Supplied information below:
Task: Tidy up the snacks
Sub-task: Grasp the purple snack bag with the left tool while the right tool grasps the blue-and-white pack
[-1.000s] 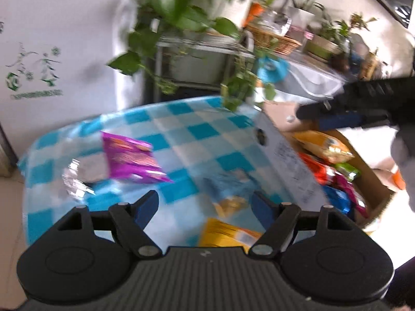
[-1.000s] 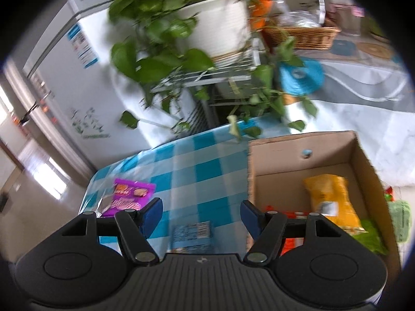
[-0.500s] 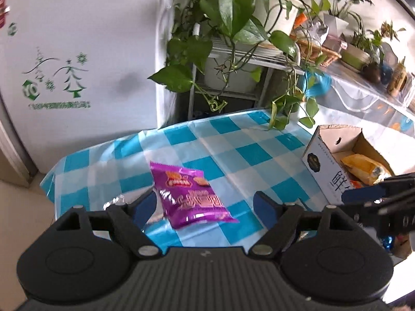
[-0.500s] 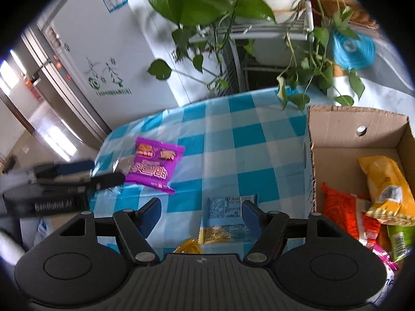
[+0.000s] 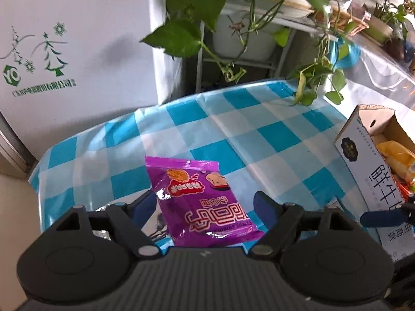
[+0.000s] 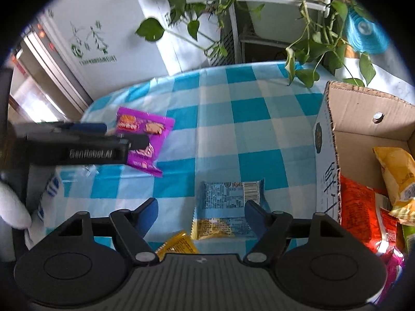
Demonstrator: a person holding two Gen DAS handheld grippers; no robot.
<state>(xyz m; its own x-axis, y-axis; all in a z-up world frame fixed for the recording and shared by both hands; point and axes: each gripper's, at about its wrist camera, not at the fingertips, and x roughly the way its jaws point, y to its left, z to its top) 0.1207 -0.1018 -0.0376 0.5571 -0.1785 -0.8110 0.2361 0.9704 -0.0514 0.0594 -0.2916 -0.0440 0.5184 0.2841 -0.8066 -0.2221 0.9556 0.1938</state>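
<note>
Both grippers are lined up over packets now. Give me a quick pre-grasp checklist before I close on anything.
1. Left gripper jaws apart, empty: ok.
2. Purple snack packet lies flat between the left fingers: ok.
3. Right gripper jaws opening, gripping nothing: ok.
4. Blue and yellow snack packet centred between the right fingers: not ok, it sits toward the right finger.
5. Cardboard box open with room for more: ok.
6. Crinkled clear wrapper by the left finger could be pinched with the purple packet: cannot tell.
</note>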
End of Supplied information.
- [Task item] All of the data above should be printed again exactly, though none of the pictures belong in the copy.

- [Task solution]
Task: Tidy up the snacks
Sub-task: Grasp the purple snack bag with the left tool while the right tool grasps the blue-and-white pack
[-1.000s] 
[-1.000s] 
[-0.500s] 
[-0.500s] 
[+0.000s] 
[+0.000s] 
Demonstrator: a person holding two Gen DAS handheld grippers; no robot.
<state>(xyz m; its own x-axis, y-axis; all in a z-up world frame fixed for the recording and shared by both hands; point and axes: each gripper's, at about its wrist camera, not at the fingertips, and x roughly the way its jaws point, y to its left, z to its top) 0.1207 -0.1018 -0.0376 0.5571 -0.1785 -0.8110 0.2361 0.9704 -0.0514 0.0594 -0.2916 -0.0440 0.5184 0.2841 -0.8066 -0.2221 0.9556 0.1938</state>
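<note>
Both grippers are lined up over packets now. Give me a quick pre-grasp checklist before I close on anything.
1. Left gripper jaws apart, empty: ok.
2. Purple snack packet lies flat between the left fingers: ok.
3. Right gripper jaws opening, gripping nothing: ok.
4. Blue and yellow snack packet centred between the right fingers: not ok, it sits toward the right finger.
5. Cardboard box open with room for more: ok.
6. Crinkled clear wrapper by the left finger could be pinched with the purple packet: cannot tell.
</note>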

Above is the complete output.